Excellent show to rewatch. You know what I find funny? Is how the showrunners (Berlanti, Kreisberg, and Guggenheim more than Mericle) have all said they take their cue from BtVS. But if I had to pick a Whedon property they are 'spiritual successors' of, it would be "Angel". Why? Well, let's take a look. 
Main character is a tortured, brooding anti-hero who only cares about his mission initially - Check with Oliver/Angel.
MC gets a 'conscience figure' who is at first male but then switches over to a woman - check, just Arrow took longer for it to happen than Angel. This was Diggle/Felicity and Doyle/Cordelia, in case anyone's wondering. 

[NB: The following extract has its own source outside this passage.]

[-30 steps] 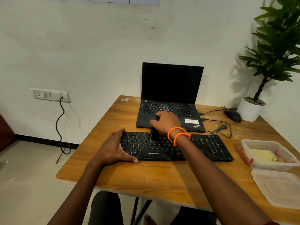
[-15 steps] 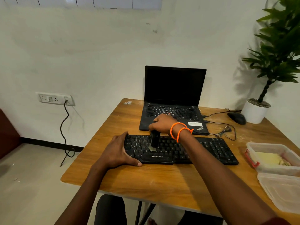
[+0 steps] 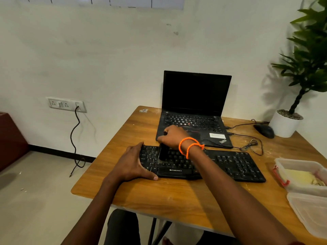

MC finds himself building a team that gives him a connection to his humanity: for Angel it was Doyle, Cordy, Wes initially. For Oliver it was Diggle, Felicity, and occasionally Tommy/Laurel/Thea. 
Somewhat budding romance between MC and female conscience figure/pop culture guru for the first two seasons: Angel/Cordy build up matches with Oliver/Felicity build up. 
Third and Fourth Seasons has the MC and his new love interest having an angsty, tortured romance that simply won't work out because the love interest eventually can't be with the MC due to their penchant for secrets or because of seeing who they really are: Angel/Cordy have a problematic relationship due to Darla and then Connor, and finally Season 4 happens and anyone whose seen that knows the crapstorm that happened. Oliver/Felicity may ride off into the sunset in Season 3 of Arrow, but eventually Felicity decides she can't be with Oliver because a part of him will always be the man who returned from the island to save the city on his own, akin to Cordelia telling Angel she can't be with him because when she was a higher power she saw him as Angelus. Now, some people explain this away as being what's her face, Jasmine... 
Finally, one theme is that at first the titular hero is the one calling the shots and people follow his lead, but eventually they are marginalized on their own show and while everyone can heap abuse on the titular hero, criticizing the female lead is akin to devil-worship.